Kessler Foundation partners with Virtualware to develop innovative stroke treatment
Kessler Foundation, a leader in rehabilitation research, has partnered with Virtualware, an international leader in immersive and interactive technologies, to create a virtual reality (VR) based treatment for spatial neglect, the most common spatial deficit after stroke. The treatment called VR-SRT System, which will be under direction of Peii Chen, PhD, and Denise Krch, PhD, is an intervention that enhances therapy participation through a safe, interactive, and game-like VR environment. The flexibility of the VR-SRT System allows the tool to be implemented in various clinical settings and the home.
Spatial neglect is a hidden disability among stroke survivors, disrupting basic self-care activities and impairing postural balance, reading ability, and navigation. Spatial neglect hinders rehabilitation outcomes and recovery, as evidenced by prolonged hospitalization and an increased risk for falls and injuries. This unique VR intervention leverages three-dimensional (3D) virtual environments for immersive training scenarios to maximize improvement of health and function in stroke survivors with spatial neglect.
“The VR-SRT System is based on established theories of neurorehabilitation approaches for spatial neglect. Making the treatment game-like will improve patient engagement and motivate the patients to complete treatment regime while receiving rehabilitative benefits,” noted Dr. Peii Chen, senior research scientist in Stroke Rehabilitation Research at Kessler Foundation.
“As VR hardware and software become more affordable and accessible, novel therapy paradigms like the VR-SRT System will be at the forefront of rehabilitation, facilitating treatment delivery, improving outcomes, and reducing the burdens on individuals, families, and society.”
The goal of the VR-SRT System is to improve control of spatial attention and body-environment awareness through an immersive training process that remaps and realigns visual and motor modalities in the 3D world. The VR-SRT System engages the user’s visual system through stimuli presented in a head-mounted display, while simultaneously engaging the patient’s motor system through head- and positional tracking and a marker-less hand-tracking device.
“For many years, we have been working on the intersection between digital technology and health, developing innovative solutions derived from the latest scientific research and the collective experience of our team,” remarked Julio Alvarez, eHealth Business Unit Manager at Virtualware.
“The current project poses a very attractive technological challenge for Virtualware; we are excited to deliver a series of digital interventions that may aid patients with neuropsychological impairment on their road to recovery.
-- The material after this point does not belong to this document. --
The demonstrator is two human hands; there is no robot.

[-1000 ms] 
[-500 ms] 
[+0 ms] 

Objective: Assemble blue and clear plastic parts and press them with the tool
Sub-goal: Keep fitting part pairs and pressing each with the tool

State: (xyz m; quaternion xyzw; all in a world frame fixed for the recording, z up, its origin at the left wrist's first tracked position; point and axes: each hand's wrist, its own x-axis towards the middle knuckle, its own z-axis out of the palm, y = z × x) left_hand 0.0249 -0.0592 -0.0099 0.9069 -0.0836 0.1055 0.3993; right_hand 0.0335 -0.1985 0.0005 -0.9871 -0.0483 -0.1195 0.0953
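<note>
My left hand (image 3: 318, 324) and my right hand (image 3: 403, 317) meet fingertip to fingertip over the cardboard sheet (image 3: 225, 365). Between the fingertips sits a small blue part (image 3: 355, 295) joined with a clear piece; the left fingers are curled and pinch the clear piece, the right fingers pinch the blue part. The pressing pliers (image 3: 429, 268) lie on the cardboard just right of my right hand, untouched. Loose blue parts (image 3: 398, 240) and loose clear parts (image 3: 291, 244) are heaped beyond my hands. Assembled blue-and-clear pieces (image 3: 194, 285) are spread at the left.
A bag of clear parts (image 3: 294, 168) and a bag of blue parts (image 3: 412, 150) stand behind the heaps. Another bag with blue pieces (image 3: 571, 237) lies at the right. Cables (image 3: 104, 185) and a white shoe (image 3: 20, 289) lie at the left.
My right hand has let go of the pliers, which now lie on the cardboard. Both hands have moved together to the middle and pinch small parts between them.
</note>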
It is a great honor to work with the scientists at the Kessler Foundation, which has an international reputation for excellence in translational rehabilitation research.”
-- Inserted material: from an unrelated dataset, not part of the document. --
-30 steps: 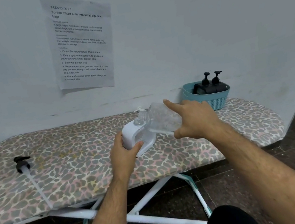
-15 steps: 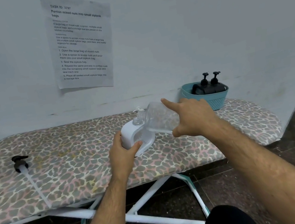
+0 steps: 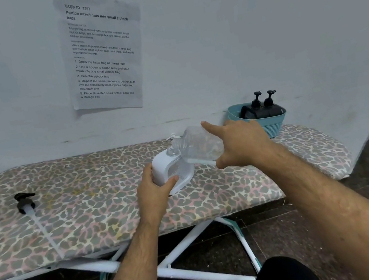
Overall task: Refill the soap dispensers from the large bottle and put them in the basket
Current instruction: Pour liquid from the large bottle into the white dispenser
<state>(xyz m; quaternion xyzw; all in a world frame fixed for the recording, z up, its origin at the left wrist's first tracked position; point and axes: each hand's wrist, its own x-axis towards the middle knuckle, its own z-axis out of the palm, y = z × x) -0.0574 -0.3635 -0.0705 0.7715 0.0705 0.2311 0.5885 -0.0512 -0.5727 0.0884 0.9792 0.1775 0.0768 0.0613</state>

Virtualware is a world-renowned company with expertise in turn-key solutions for immersive and interactive technologies including virtual reality, augmented reality, gamification, immersive training, serious games and interactive hardware manufacturing. The company has an extensive portfolio of work across the entire spectrum of industry and is a CE-certified medical device manufacturer. The company offers bespoke immersive digital solutions for a range of industries. It belongs to Virtualware Group which has 70 people in its offices in Bilbao, Madrid, United Kingdom, Mexico and Chile and has a dedicated R&D lab focused on collaborative projects.
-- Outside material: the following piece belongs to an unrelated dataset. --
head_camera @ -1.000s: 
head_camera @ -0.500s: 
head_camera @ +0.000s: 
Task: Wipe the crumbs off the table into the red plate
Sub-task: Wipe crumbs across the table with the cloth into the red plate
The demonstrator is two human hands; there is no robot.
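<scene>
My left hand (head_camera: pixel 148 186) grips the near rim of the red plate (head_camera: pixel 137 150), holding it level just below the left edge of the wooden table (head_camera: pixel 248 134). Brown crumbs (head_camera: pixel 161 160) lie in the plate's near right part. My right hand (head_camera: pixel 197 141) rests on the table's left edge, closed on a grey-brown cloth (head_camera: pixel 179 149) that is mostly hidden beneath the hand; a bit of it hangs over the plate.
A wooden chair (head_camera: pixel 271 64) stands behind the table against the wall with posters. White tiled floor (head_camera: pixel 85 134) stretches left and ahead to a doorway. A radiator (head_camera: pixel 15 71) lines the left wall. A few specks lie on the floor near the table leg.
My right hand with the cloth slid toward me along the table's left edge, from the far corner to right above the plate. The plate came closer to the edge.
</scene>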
Kessler Foundation, a major nonprofit organization in the field of disability, is a global leader in rehabilitation research that seeks to improve cognition, mobility, and long-term outcomes — including employment — for people with neurological disabilities caused by diseases and injuries of the brain and spinal cord. Kessler Foundation also leads the nation in funding innovative programs that expand employment opportunities for people with disabilities.